Doc updates

2016-09-14 12:33:50 -05:00 · 2016-09-14 12:33:50 -05:00 · 5c3083712f
commit 5c3083712f
parent 54ff0c3851
1 changed files with 144 additions and 130 deletions
--- a/docs/sly.rst
+++ b/docs/sly.rst
@ -45,12 +45,12 @@ The next two parts describe the basics.
 Writing a Lexer
 ---------------

-Suppose you're writing a programming language and a user supplied the
+Suppose you're writing a programming language and you wanted to parse the
 following input string::

    x = 3 + 42 * (s - t)

-The first step of any parsing is to break the text into tokens where
+The first step of parsing is to break the text into tokens where
 each token has a type and value.
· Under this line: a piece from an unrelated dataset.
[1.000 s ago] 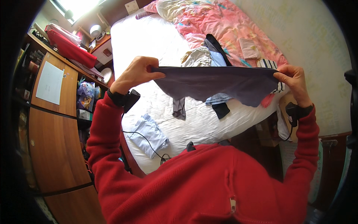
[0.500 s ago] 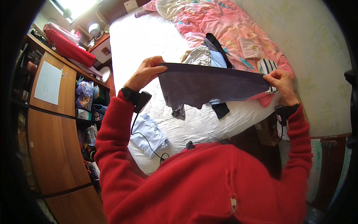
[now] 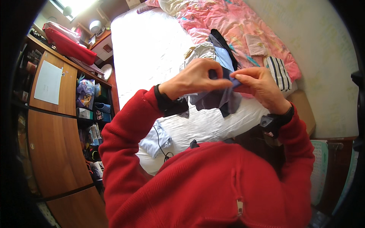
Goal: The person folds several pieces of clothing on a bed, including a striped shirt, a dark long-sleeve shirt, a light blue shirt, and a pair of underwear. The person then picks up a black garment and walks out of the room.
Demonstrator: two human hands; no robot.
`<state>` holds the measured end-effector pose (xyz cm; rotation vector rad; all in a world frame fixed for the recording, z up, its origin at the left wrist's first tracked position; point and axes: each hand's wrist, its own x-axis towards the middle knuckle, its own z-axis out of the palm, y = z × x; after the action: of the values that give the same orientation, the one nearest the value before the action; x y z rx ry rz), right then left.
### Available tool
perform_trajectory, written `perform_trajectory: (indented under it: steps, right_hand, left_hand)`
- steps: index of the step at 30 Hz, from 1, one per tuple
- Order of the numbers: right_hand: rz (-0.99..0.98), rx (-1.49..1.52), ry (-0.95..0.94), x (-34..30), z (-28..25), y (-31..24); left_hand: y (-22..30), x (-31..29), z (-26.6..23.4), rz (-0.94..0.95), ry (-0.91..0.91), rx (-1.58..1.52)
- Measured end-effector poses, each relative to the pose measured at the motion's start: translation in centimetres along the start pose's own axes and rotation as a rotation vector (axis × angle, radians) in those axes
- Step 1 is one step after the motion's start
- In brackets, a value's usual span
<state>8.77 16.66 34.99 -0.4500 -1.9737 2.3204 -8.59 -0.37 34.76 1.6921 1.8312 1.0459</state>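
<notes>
Head view: the left hand (image 3: 195, 79) and the right hand (image 3: 266, 89) are close together, each gripping the dark cloth (image 3: 208, 100) between thumb and fingers. The cloth hangs bunched below them, over the bed (image 3: 148, 49) toward its near edge. A blue garment (image 3: 159, 141) lies by the near-left corner. A striped cloth (image 3: 279, 72) lies at the right edge, beside the quilt (image 3: 228, 22), which stretches to the far edge.
</notes>
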Motion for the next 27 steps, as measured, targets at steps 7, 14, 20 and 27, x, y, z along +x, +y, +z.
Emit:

For example, the above text might be
 described by the following list of token tuples::

@ -195,36 +195,14 @@ comments and newlines::
    from sly import Lexer

    class CalcLexer(Lexer):
-        # Set of token names.   This is always required
-        tokens = {
-            'NUMBER',
-            'ID',
-            'PLUS',
-            'MINUS',
-            'TIMES',
-            'DIVIDE',
-            'ASSIGN',
-            'LPAREN',
-            'RPAREN',
-            }
-
+        ...
        # String containing ignored characters (between tokens)
        ignore = ' \t'

-        # Regular expression rules for tokens
-        PLUS    = r'\+'
-        MINUS   = r'-'
-        TIMES   = r'\*'
-        DIVIDE  = r'/'
-        LPAREN  = r'\('
-        RPAREN  = r'\)'
-        ASSIGN  = r'='
-        NUMBER  = r'\d+'
-        ID      = r'[a-zA-Z_][a-zA-Z0-9_]*'
-
-        # Ignored text
+        # Other ignored patterns
        ignore_comment = r'\#.*'
        ignore_newline = r'\n+'
+        ...

    if __name__ == '__main__':
        data = '''x = 3 + 42 
@ -250,12 +228,25 @@ expression using the ``@_()`` decorator like this::
        return t

 The method always takes a single argument which is an instance of
-``Token``.  By default, ``t.type`` is set to the name of the token
+type ``Token``.  By default, ``t.type`` is set to the name of the token
 (e.g., ``'NUMBER'``).  The function can change the token type and
 value as it sees appropriate.  When finished, the resulting token
 object should be returned as a result. If no value is returned by the
 function, the token is discarded and the next token read.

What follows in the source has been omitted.